One wrinkle though is NDA'd information. It becomes very difficult to help with certain AWS issues without access to implementation details which they hide behind NDAs. This information is critical for dealing with a certain class of problem. Some answers will have to be very circumspect to the point of being unhelpful without access to the NDA'd information.
> Help my Redshift loads aren't working because <details>!
> Umm... yeah don't do that, do <fix> but I can't tell you why that fixes it or any information to help you reason about the system to avoid similar problems in the future. (But you can hire me as a consultant!)"
I think AWS has become the walmart of tech, or at least how I view walmart via popular media as an outsider of America. I don't know exactly what it is, but the vendor lock-in (in this case community lock-in), the extravagant and insular corporate events and tiers of users, the endless attempts at making everyone into a cog for their machine, the complete lack of self-awareness (from them and their evangelists) at how corporate-dystopian and drab they come across.
In my opinion, don't give Amazon a second of your free time unless they're paying you.
Dump question I guess, but I would like to follow what is said in the security & compliance section. There is a button "follow" that redirects me to a login page.
I am supposed to provide credentials to either a "root" account or an "IAM" account.
Assuming I have neither, I do not use AWS by myself and just want to take part in the discussion forums, should I create a root account or an IAM account?
This is good, hopefully it makes it easier for internal team members to communicate with customers to resolve issues - the internal system has been very cumbersome
What's bad for the community? If people are building things with AWS I prefer that they're productive with it. If this helps developer productivity then that seems like a win.

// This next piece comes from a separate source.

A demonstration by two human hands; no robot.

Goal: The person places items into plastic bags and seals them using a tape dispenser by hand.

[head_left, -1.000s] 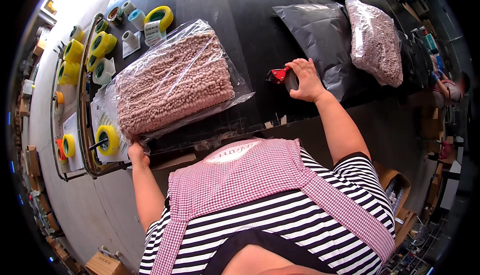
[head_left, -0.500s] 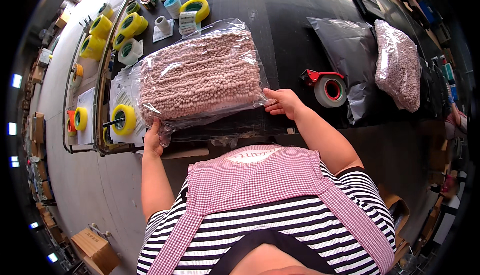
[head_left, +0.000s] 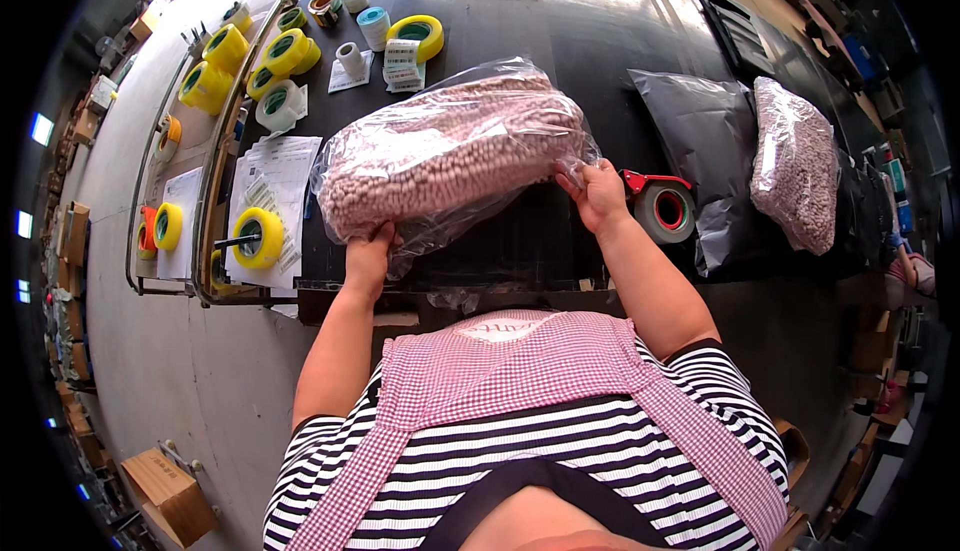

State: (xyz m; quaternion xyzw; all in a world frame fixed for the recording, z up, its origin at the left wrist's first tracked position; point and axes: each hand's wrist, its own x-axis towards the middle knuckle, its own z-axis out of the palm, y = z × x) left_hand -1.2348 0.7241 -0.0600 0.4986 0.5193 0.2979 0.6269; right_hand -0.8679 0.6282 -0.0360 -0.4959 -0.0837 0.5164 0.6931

You said that it will act as a funnel for AWS services, you mean that it will encourage people to use AWS? If people feels that it gives them value then I don't see the issue. Although I don't think this would be a major factor in choosing a cloud provider (anyway I can ask any questions on SO).
I got a confirmation from AWS staff in just a few minutes:
https://www.repost.aws/questions/QUTPxjIgdcSWm6tTCacifdDg/is...
So, one thing it has going for it is official AWS staff answering questions.